To do
Could you copy every line of the data that contains "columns"?

++++++++++++++++++++

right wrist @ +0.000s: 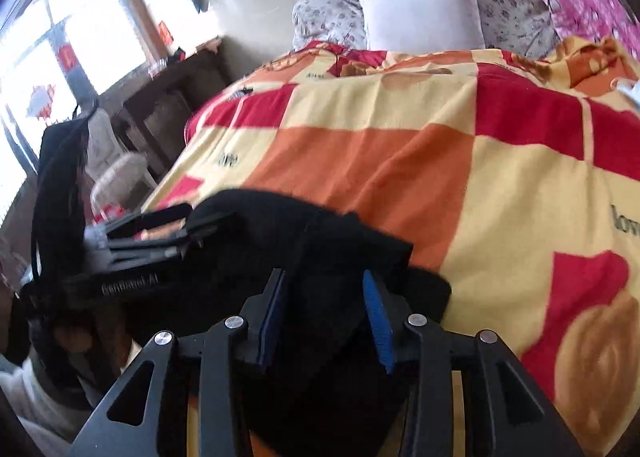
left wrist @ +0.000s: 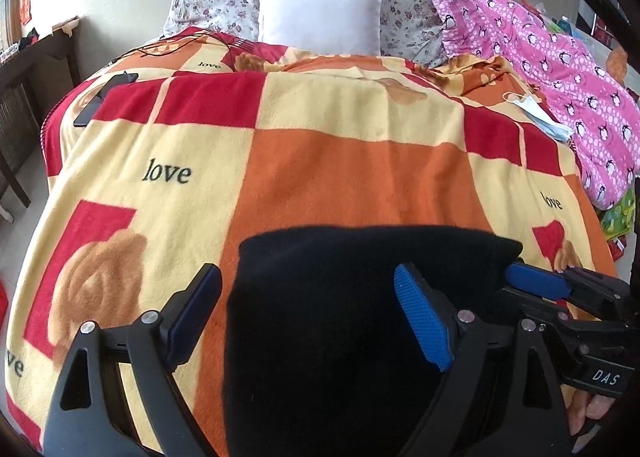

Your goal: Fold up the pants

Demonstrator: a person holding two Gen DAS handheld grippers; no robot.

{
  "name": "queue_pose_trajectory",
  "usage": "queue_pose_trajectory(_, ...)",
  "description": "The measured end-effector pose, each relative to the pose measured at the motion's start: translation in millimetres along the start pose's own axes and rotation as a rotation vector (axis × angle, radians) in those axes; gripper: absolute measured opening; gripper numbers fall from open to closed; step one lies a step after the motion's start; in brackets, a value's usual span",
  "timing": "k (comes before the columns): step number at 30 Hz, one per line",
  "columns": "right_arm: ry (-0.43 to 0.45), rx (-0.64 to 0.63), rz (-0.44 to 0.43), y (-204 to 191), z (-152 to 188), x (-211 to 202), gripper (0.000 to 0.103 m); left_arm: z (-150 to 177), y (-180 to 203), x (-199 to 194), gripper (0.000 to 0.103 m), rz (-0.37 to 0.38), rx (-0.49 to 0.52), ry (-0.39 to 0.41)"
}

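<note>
1. Left gripper [left wrist: 306, 277]: fingers spread wide, holding nothing; left pad over the blanket [left wrist: 340, 161], right pad over the pants [left wrist: 320, 357]; looks clear of the cloth, contact not certain.
2. Pants: black, lying as a folded block on the near edge of the bed, top edge straight, right corner pointing towards the right gripper [right wrist: 325, 281].
3. Right gripper: fingers partly apart, narrower than the left, nothing pinched; black cloth below and between them.
4. Step in hand, as a guess: letting go of a finished fold and squaring it up.
5. To do it well: lift both sets of fingers straight up so no pad drags the top layer; keep the fingers apart until clear; then press along the fold, left side to right, edges stacked; watch the right corner, likely to spring up first.
6. Hard to make out, left side: near edge of the pants cut off behind the gripper bodies; dark phone [left wrist: 92, 113] far left on the blanket, well away.
7. Middle: black cloth shows no seams, layer count unknowable; white pillow [left wrist: 318, 17] at the head of the bed, well away.
8. Right side: right wrist view blurred, pad contact unreadable; face mask [left wrist: 544, 117] well apart.
</note>
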State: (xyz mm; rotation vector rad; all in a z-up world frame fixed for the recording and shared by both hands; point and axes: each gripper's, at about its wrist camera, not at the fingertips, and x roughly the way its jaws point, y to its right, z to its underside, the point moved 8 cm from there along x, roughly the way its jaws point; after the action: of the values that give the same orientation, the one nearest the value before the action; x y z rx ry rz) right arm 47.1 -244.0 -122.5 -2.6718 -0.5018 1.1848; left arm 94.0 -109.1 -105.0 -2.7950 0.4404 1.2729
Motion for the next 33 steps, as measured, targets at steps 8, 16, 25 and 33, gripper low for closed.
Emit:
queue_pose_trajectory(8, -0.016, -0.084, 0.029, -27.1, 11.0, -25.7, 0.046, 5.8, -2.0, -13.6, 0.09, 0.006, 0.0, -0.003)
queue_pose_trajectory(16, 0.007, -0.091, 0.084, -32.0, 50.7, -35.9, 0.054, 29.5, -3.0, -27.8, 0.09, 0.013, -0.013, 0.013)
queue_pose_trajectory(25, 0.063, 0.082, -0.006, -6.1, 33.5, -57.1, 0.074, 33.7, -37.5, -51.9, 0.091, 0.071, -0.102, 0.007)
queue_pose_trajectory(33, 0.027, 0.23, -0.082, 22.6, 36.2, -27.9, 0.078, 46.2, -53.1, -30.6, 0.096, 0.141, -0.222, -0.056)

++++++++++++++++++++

Solution to this exercise
  "timing": "k (comes before the columns): step number at 30 Hz, one per line",
  "columns": "right_arm: ry (-0.43 to 0.45), rx (-0.64 to 0.63), rz (-0.44 to 0.43), y (-204 to 191), z (-152 to 188), x (-211 to 202), gripper (0.000 to 0.103 m); left_arm: z (-150 to 177), y (-180 to 203), x (-199 to 194), gripper (0.000 to 0.103 m), rz (-0.37 to 0.38), rx (-0.49 to 0.52), ry (-0.39 to 0.41)"

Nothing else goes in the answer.